FelipeMoura Brasil

A cusparada na liberdade de expressão

11.04.19

“O que temos hoje no Brasil é um ato arbitrário. Quando o Estado persegue o cidadão, não há outro nome. É abuso de autoridade.”

“Não pode haver impunidade, cabendo ao Judiciário definir os termos da condenação.”

Quem deu as declarações acima?

A) Lula e Sergio Moro;
B) Michel Temer e Marcelo Bretas;
C) Fernando Haddad e Jair Bolsonaro;
D) Renan Calheiros e Deltan Dallagnol;
E) Maria do Rosário e Maria do Rosário.

Tempo.

E a reposta correta é….

Letra E. A mesma deputada petista que, em vídeo no Youtube, considerou “extremamente abusivo” “tudo que há em torno desse processo contra Lula”, ex-presidente condenado em segunda instância por corrupção passiva e lavagem de dinheiro a 12 anos e 1 mês de prisão no caso do triplex, posou contra a impunidade, afirmando em nota que, no caso do humorista Danilo Gentili, condenado em primeira instância a 6 meses e 28 dias de detenção em regime semiaberto por injúria contra ela, cabe ao Judiciário definir os termos.

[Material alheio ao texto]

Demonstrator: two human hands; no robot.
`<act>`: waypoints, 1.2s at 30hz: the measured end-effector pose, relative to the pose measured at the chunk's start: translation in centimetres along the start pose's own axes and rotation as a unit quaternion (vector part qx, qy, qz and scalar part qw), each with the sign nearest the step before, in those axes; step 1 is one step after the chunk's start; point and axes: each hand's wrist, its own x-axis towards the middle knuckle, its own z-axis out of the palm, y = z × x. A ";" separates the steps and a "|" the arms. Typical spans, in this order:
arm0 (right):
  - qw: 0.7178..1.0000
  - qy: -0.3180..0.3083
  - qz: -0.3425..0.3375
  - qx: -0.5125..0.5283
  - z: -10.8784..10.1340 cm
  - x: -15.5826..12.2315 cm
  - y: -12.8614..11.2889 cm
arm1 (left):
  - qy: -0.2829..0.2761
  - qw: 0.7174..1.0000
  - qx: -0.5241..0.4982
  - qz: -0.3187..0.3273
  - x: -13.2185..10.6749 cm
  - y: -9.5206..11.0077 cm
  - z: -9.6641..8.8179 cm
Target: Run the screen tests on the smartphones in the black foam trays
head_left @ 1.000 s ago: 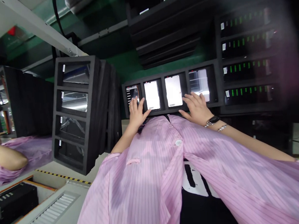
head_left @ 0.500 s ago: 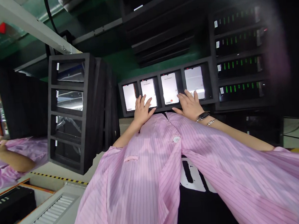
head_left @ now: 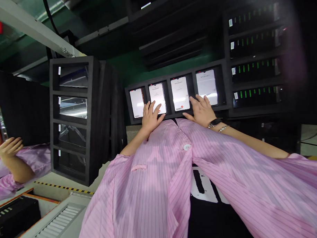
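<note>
A black foam tray (head_left: 169, 92) holds a row of smartphones with lit white screens, each in its own slot. My left hand (head_left: 150, 116) lies with fingers spread over the lower part of the second smartphone (head_left: 157, 92) from the left. The leftmost smartphone (head_left: 137, 102) is beside those fingers. My right hand (head_left: 202, 110), a watch on its wrist, has its fingers apart at the lower edge of the rightmost smartphone (head_left: 207, 84). Between my hands, the third smartphone (head_left: 180, 90) shows a small red mark low on its screen. Neither hand grips anything.
Stacked black foam trays (head_left: 89, 100) with dark-screened phones stand at the left. On the right, another tray (head_left: 229, 71) holds phones showing green bars. A co-worker's hand (head_left: 10, 147) and pink sleeve are at the far left. A grey metal beam (head_left: 41, 33) crosses the upper left.
Faint text has appeared on some lit screens, including the rightmost. My right fingers have shifted slightly; my left hand has hardly moved. The co-worker's hand has come further into view.
</note>
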 end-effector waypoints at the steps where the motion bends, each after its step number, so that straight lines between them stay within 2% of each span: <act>1: 1.000 0.003 0.000 -0.001 0.1 0.0 0.1 | 0.001 1.000 0.003 0.001 0.0 0.0 0.0; 7: 1.000 0.005 0.005 0.003 0.6 0.3 0.5 | 0.008 1.000 0.019 0.000 0.4 0.0 0.4; 13: 1.000 -0.002 -0.007 -0.012 0.2 0.4 0.4 | 0.013 1.000 -0.017 -0.004 0.4 -0.1 0.2; 18: 0.998 0.047 0.035 -0.023 -2.1 -2.0 2.8 | 0.099 0.991 -0.043 -0.082 -1.8 -3.3 -1.5; 21: 0.996 0.044 0.078 -0.025 -3.3 -3.5 3.9 | 0.123 0.984 -0.034 -0.122 -3.5 -5.6 -2.0; 24: 0.995 0.023 0.094 -0.021 -3.7 -4.0 3.9 | 0.109 0.985 -0.026 -0.130 -4.7 -6.6 -1.9; 29: 0.993 -0.010 0.115 0.007 -3.5 -3.7 3.5 | 0.070 0.989 -0.017 -0.126 -5.3 -6.4 -1.4; 36: 0.990 0.049 0.132 0.020 -3.6 -2.2 5.7 | 0.058 0.989 -0.024 -0.136 -4.9 -6.0 -1.8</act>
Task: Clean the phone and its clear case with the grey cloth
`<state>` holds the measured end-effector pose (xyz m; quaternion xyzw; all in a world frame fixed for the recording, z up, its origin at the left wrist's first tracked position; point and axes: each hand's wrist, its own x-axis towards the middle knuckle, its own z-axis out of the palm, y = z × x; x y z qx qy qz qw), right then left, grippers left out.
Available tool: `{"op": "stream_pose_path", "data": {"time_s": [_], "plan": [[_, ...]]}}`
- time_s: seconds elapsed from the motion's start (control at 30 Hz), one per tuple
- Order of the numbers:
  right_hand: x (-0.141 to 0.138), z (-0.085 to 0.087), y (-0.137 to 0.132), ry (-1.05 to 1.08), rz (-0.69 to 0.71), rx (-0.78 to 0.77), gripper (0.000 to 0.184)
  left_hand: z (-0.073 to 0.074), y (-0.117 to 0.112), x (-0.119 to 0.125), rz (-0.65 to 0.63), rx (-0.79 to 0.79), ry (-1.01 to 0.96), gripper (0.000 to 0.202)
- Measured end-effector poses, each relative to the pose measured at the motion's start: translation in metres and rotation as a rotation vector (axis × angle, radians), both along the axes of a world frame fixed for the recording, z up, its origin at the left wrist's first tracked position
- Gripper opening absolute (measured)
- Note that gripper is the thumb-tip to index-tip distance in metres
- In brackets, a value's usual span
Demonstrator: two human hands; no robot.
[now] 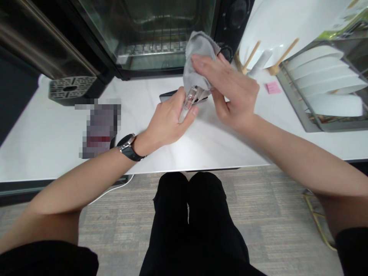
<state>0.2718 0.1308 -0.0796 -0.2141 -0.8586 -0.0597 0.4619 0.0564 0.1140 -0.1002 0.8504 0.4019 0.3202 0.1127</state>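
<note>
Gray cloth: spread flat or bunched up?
Bunched up: the gray cloth is gathered in the right hand over a clear object.

Readable text: nothing legible anywhere in this view, folks!
Gray cloth [199, 57]: no print, no tag showing on it.
Clear piece [188, 105]: no marking you can pick out.
Oven knob [225, 53]: partly covered, and any markings are too small to call.
Wristwatch [126, 147]: turned away, so no numbers to read.
Pink sticky note [273, 87]: nothing on it that I can make out.
Green label [336, 28]: up in the top corner, cut off by the frame, its print too blurred to read.
Pixelated patch [100, 128]: blurred out, so nothing to read there either.
</note>
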Motion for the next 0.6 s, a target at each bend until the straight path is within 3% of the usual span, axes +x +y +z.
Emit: {"op": "stream_pose_path", "data": {"time_s": [0.13, 0.3, 0.43, 0.6], "plan": [[-0.003, -0.001, -0.002, 0.029, 0.027, 0.003, 0.051, -0.001, 0.0, 0.0, 0.004, 0.002, 0.017, 0.037], [-0.006, -0.013, -0.001, 0.013, 0.168, 0.146, 0.054, -0.005, 0.0, -0.002, 0.031, 0.024, 0.067, 0.041], [-0.005, -0.018, -0.002, -0.114, 0.048, 0.045, 0.052, -0.007, 0.002, -0.003, 0.03, 0.01, 0.094, 0.043], [-0.003, -0.01, 0.001, -0.001, 0.14, 0.133, 0.053, -0.005, 0.001, -0.002, 0.017, 0.007, 0.078, 0.042]]}}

Curiosamente, o caso de Gentili começou com uma declaração de Maria do Rosário em defesa do então deputado psolista Jean Wyllys, que havia cuspido em Jair Bolsonaro na Câmara, e do ator petista José de Abreu, que havia cuspido em um casal (homem e, sim, mulher) dentro de um restaurante em São Paulo.

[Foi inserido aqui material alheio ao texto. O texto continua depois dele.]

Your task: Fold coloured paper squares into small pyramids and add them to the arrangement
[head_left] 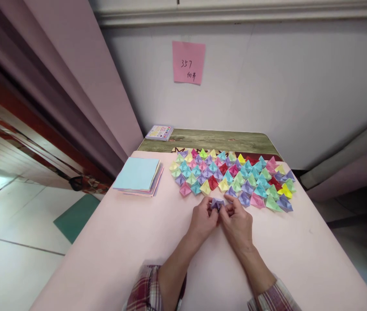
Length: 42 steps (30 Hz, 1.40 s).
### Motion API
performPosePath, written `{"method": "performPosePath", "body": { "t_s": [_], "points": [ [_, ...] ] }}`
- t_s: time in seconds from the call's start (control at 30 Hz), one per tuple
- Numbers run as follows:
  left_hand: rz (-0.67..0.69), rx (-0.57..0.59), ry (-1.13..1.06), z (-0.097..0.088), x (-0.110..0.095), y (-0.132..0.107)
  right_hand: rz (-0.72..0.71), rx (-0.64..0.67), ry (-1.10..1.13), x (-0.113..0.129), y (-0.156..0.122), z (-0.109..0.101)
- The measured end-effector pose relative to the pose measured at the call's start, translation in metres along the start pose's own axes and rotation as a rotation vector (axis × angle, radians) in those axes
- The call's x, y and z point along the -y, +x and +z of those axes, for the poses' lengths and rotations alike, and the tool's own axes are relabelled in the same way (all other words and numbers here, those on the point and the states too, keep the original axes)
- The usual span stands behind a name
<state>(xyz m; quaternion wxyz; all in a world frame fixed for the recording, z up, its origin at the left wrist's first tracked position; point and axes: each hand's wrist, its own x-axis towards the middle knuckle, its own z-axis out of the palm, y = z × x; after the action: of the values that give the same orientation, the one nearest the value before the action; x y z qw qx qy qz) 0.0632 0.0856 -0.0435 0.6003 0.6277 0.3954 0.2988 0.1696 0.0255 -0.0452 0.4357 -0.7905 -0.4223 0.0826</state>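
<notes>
Between my two hands is a small purple folded paper boat (pixel 217 203), just in front of the rows of finished-looking boats. My left hand (pixel 203 219) pinches its left side with thumb and fingers. From the other side my right hand (pixel 238 221) grips it, the thumb pressed close to the left thumb. The fingers cover much of the boat's lower part. Beyond the hands, many folded paper boats (pixel 213 183) in red, pink, yellow, green, blue and purple stand in close rows on the pale pink tabletop (pixel 157 233).
A stack of square coloured paper (pixel 138 173), light blue on top, lies at the table's left. Behind it a printed packet (pixel 159 132) rests on a wood-patterned surface (pixel 216 137). A pink note (pixel 188 62) with handwriting sticks to the wall. Pink curtains (pixel 105 77) hang at left.
</notes>
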Motion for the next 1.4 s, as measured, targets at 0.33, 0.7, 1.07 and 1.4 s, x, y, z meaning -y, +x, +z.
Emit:
{"method": "performPosePath", "body": {
  "t_s": [0.33, 0.7, 1.07, 1.4],
  "points": [
    [-0.161, -0.050, -0.320, -0.009, -0.008, 0.006, -0.193, -0.009, 0.083, 0.005, 0.001, -0.011],
    [-0.156, -0.099, -0.283, -0.014, -0.009, 0.007, -0.652, 0.183, -0.055, -0.001, 0.004, -0.013],
    [-0.112, -0.045, -0.120, -0.009, -0.013, -0.002, -0.378, -0.200, -0.085, 0.000, 0.023, -0.023],
    [0.037, -0.146, -0.096, -0.014, -0.014, 0.000, -0.220, -0.264, -0.036, 0.026, 0.060, -0.047]
  ]
}}
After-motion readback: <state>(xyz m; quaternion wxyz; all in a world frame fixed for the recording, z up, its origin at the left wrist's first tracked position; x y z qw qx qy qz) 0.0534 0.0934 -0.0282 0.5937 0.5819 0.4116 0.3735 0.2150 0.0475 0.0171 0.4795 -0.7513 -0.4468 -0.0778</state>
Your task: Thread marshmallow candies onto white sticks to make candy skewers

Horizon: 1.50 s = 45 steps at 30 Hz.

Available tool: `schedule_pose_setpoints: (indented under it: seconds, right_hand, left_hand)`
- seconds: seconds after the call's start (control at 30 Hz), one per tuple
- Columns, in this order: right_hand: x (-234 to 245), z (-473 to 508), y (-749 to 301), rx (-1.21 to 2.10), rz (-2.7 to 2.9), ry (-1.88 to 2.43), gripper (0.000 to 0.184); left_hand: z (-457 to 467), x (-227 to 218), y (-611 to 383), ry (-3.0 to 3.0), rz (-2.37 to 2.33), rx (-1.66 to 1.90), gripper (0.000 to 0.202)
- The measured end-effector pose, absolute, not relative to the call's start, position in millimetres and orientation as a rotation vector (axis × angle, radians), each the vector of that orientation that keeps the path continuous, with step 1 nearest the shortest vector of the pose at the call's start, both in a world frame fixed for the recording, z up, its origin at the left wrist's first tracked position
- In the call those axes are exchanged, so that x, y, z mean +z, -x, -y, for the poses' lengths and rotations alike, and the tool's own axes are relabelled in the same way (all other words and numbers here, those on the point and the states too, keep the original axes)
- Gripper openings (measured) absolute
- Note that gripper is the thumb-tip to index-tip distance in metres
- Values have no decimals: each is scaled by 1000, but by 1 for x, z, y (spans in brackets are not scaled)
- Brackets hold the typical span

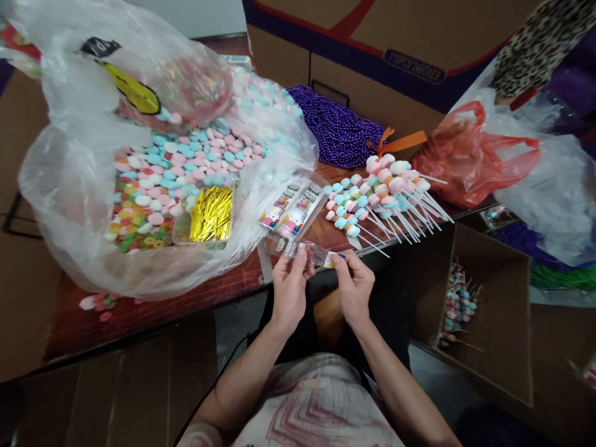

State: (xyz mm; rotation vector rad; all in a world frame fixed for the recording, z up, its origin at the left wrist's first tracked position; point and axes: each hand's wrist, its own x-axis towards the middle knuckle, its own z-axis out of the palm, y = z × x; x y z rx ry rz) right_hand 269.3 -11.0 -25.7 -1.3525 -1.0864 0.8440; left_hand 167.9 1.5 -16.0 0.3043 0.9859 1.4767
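Observation:
Between my two hands, just off the table's front edge, is a small clear printed plastic bag [316, 254]. My left hand [291, 282] pinches its left end between thumb and fingers. The other end, with a white and coloured print, is pinched in my right hand [354, 282]. Right behind my hands lie stacks of flat printed candy bags [294, 208]. Several candy skewers [386, 195] on white sticks are piled to the right of these bags. Whether anything is inside the held bag I cannot tell.
A large clear plastic bag [69, 248] of loose candies covers the table's left, with a box of gold twist ties [212, 214] on it. Purple beads [335, 127] and a red plastic bag [475, 155] lie behind. An open carton [503, 323] with wrapped skewers stands lower right.

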Motion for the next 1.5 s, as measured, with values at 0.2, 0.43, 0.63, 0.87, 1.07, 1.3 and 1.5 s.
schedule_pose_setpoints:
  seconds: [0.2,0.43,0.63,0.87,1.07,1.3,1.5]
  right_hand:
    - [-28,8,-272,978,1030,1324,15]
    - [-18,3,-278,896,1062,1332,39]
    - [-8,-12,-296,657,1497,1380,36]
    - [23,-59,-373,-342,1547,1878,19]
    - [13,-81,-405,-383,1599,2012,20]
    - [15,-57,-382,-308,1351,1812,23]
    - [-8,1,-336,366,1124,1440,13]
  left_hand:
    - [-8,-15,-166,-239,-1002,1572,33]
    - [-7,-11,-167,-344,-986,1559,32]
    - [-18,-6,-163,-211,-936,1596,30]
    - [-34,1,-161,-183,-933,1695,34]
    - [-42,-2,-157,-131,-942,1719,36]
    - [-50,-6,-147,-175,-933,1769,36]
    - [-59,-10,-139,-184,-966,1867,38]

“Julgam Jean e Zé de Abreu por uma reação imediata. Quem reage a agressão não planeja como agir, quem agride sim. Respeite e serás respeitado.”

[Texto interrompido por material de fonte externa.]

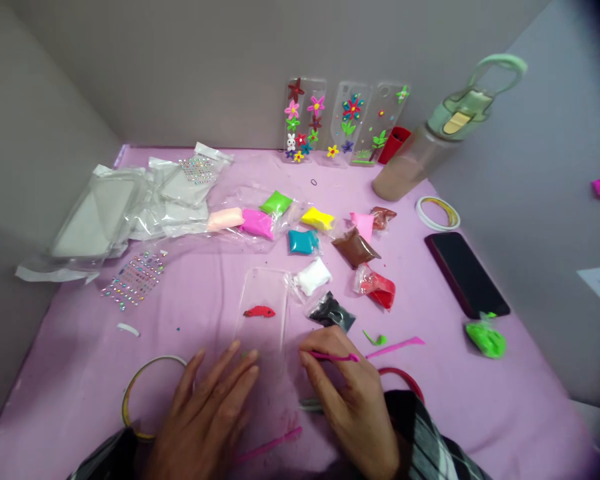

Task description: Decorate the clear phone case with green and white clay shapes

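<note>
At the far left, bagged clear cases [100, 220] are lying on the pink table cover [480, 400], and a sheet of stick-on gems [135, 279] is lying just beside them. Nearer to the person, a tape roll [145, 393] is lying flat, partly under the left wrist.

The left hand [205, 413] is resting palm down on the cover, with its fingers [235, 350] stretched out and spread apart. The fingertips are reaching the near edge of a clear phone case [265, 287]. This case is lying flat in the middle of the table, and a red clay piece [259, 311] is sitting on it.

The right hand [350, 400] is just to the right of the case. Its thumb and first finger are pinching a pink modelling tool [395, 347], and the thin end of the tool is pointing to the right.

Behind this hand, small packets of black clay [333, 312], white clay [313, 275] and red clay [377, 288] are lying near each other. Decorated cases [305, 120] are leaning against the back wall.

Further right, a bottle [415, 160] with a green lid is standing, a black phone [466, 273] is lying flat, and a green clay lump [486, 339] is lying just beside the phone's near end.
</note>
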`<state>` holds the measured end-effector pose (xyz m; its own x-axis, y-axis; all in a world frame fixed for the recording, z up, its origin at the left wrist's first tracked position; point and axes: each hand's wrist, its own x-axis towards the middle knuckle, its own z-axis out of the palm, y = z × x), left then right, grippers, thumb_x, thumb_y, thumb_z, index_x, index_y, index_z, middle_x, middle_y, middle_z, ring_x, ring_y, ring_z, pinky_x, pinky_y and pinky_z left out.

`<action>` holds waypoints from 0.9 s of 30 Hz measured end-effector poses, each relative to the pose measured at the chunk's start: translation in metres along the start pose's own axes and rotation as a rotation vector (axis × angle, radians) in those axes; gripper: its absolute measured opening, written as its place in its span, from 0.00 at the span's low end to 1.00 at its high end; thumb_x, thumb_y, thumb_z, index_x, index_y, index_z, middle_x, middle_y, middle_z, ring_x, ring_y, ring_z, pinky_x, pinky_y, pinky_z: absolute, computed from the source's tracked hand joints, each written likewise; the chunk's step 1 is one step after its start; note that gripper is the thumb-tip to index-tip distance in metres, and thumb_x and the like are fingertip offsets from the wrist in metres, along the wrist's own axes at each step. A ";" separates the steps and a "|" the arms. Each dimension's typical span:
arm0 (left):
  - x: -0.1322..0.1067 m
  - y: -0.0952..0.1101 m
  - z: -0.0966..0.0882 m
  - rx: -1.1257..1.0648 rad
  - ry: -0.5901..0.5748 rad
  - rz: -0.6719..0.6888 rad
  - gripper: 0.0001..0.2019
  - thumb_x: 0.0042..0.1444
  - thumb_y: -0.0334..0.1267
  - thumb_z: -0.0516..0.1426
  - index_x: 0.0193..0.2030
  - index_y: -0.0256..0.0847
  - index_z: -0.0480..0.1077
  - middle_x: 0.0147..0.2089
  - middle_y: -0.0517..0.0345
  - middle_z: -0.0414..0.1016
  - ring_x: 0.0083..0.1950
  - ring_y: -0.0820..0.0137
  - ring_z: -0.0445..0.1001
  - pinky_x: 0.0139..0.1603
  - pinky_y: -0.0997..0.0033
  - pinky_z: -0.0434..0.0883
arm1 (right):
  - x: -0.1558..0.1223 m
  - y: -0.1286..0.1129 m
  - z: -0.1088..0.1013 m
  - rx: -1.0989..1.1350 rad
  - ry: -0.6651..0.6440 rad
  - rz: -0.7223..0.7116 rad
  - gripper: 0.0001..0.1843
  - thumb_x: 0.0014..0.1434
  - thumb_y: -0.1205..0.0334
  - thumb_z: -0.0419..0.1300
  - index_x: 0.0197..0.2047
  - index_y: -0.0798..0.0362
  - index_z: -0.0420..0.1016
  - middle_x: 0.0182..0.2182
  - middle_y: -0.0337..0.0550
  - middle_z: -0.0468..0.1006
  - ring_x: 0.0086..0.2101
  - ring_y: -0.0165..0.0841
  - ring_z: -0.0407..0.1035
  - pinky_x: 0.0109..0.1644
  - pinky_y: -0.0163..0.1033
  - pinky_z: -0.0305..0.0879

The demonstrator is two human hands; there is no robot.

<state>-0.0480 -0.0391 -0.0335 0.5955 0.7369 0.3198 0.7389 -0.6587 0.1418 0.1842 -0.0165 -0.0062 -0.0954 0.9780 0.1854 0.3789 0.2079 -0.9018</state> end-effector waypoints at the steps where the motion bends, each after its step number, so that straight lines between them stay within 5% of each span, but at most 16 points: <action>1: -0.001 -0.001 0.000 -0.011 0.004 -0.019 0.17 0.71 0.31 0.48 0.61 0.42 0.68 0.59 0.60 0.82 0.68 0.68 0.71 0.79 0.59 0.44 | 0.000 0.001 0.000 0.002 0.002 -0.003 0.10 0.69 0.74 0.55 0.44 0.50 0.73 0.37 0.42 0.75 0.39 0.33 0.71 0.44 0.38 0.69; 10: 0.003 0.003 0.002 -0.119 0.018 -0.036 0.21 0.67 0.25 0.47 0.63 0.37 0.67 0.58 0.57 0.81 0.71 0.71 0.64 0.78 0.65 0.48 | 0.001 0.003 0.001 0.032 0.002 -0.005 0.10 0.69 0.74 0.55 0.44 0.50 0.73 0.37 0.41 0.75 0.40 0.33 0.71 0.45 0.38 0.69; 23: 0.016 0.011 0.007 0.071 -0.137 0.155 0.27 0.65 0.21 0.44 0.65 0.40 0.70 0.67 0.62 0.72 0.69 0.56 0.62 0.78 0.47 0.34 | -0.001 0.004 0.001 0.050 -0.042 -0.003 0.10 0.70 0.73 0.56 0.47 0.49 0.73 0.39 0.40 0.75 0.41 0.31 0.71 0.47 0.36 0.68; 27: 0.015 0.010 0.009 0.041 -0.145 0.175 0.26 0.67 0.23 0.43 0.66 0.39 0.69 0.70 0.62 0.69 0.76 0.53 0.50 0.78 0.45 0.31 | -0.003 0.006 0.002 0.054 -0.074 0.010 0.09 0.71 0.72 0.56 0.47 0.50 0.73 0.38 0.40 0.75 0.40 0.32 0.72 0.45 0.36 0.68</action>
<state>-0.0287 -0.0329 -0.0356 0.7523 0.6284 0.1982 0.6311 -0.7736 0.0574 0.1850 -0.0185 -0.0125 -0.1606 0.9758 0.1484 0.3300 0.1948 -0.9237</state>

Bolsonaro não havia agredido Jean Wyllys; e o casal, verbalmente, hostilizava Zé de Abreu pelo uso da Lei Rouanet, que ele negou ter feito (mentira depois evidenciada pelo próprio ator, que disse no programa do Faustão tê-la usado duas vezes). Rosário chamou de “agressão” o insulto verbal ocorrido em um caso, para amenizar ou legitimar a agressão física das cusparadas de Wyllys — uma ação planejada, como mostraram as câmeras, não “reação imediata”.

O que fez Gentili?

Aplicou o raciocínio da deputada (de amenizar ou legitimar reações agressivas a supostas agressões) contra ela própria, aludindo ao caso em que a petista disse “sim” quando Bolsonaro questionou se ela o estava chamando de estuprador: “aí ela chama um cara de estuprador, toma um empurrão, dá chilique, falsa e cínica pra caralho”; “quando alguém cuspir em você devolva com um soco que a Maria do Rosário aprova cuspir nela quando ela chama de estuprador”.
Rosário alegou que Gentili lhe causou um grande prejuízo quando disse “devolva com um soco” porque a deputada recebeu “inúmeras ameaças” de muitos dos então doze milhões de seguidores do humorista, “razão pela qual ela pediu providências à Câmara”. A petista, obviamente, ignorou que a frase de Gentili recomendava, em tom de ironia, um soco em “alguém”, não em Rosário, que cuspisse no leitor.

Gentili então recebeu uma notificação extrajudicial pedindo a retirada dos conteúdos publicados por ele no Twitter e publicou um vídeo em que esconde com os dedos o início e o fim da palavra deputada – deixando visível apenas “puta” –, rasga a notificação, coloca os papéis dentro das suas calças e o remete de volta à Câmara.

Ninguém precisa conhecer ou apreciar o trabalho de Gentili, nem considerar engraçado ou de bom gosto este comportamento específico, mas, pelo contexto, nota-se que, ao chamar Rosário de “puta”, o humorista não acusou a deputada de ser uma prostituta que aluga seu corpo e seus serviços sexuais. Ele simplesmente a xingou, em reação a um documento do Estado com teor de censura a postagens de conteúdo crítico, ainda que ácido, a uma deputada e sua defesa de cuspidores.

“O caso concreto revela a expressão de uma personalidade merecedora de reprovação em grau elevado”, escreveu a juíza Maria Isabel do Prado, da 5ª Vara Federal Criminal de São Paulo, ao condenar Gentili a detenção em regime semiaberto, mesmo reconhecendo que o “crime” não foi praticado com violência e que o réu não é reincidente. Como o cinismo petista já era conhecido, o caso concreto, na verdade, revela apenas a banalização da prisão como forma de patrulha.

Estimulada por Rosário, a Justiça cuspiu na liberdade de expressão.

Felipe Moura Brasil é diretor de Jornalismo da Jovem Pan.